As the Klansmen and their supporters drove up to the site of the rally in a black neighborhood, black and white W.V.O. marchers beat on their cars with sticks. Who fired first remains unclear and a key issue at the trial, but when police had finally restored order, five W.V.O. members, four white and one black, lay dead or dying, and seven W.V.O. demonstrators and one Klansman had been wounded. Last week four Klansmen and two members of the neo-Nazi National Socialist Party, who also showed up for the rally, were placed on trial for murder.
Initially, some blacks had blamed the city's police for failing to be better prepared for trouble at the well-publicized rally, but a U.S. Justice Department study cleared the force of any laxity. Nevertheless, a city ordinance now prohibits firearms within 500 ft. of a parade, and more officers are regularly assigned to cover public demonstrations. "Police are going to be seen at practically every event in Greensboro," says Chief W.E. Swing. "Low visibility worked for a number of years, but Nov. 3 changed all that."
The harsh memory lingers. "People are embarrassed this happened here," says one member of the district attorney's office in Greensboro. Many now fear that the trial will further harm the city's reputation. Says James Wright, the city's human relations director: "We're concerned how this event will be used as a stage. Lots of eyes are on Greensboro."

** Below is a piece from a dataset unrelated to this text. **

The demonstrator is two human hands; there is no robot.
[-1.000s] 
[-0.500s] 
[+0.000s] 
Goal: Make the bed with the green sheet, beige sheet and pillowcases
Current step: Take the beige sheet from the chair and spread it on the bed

To ensure that the trial does not become a spectacle, Presiding Judge James Long ordered special security measures. Since the first day's fracas, however, no further violence has occurred at the trial, which last week was at the jury-selection stage. The trial is expected to last three months and involve more than 2,000 pieces of evidence. Jittery city officials considered canceling a lunchtime jazz concert scheduled outside the courthouse the day after the wrestling match in the hallway but finally decided to let it take place. And so, reassuringly, blacks and whites gathered in the warm sunshine of Greensboro to munch hot dogs and tap their toes to musical riffs just a few dozen yards from the site of a trail with bitter racial overtones.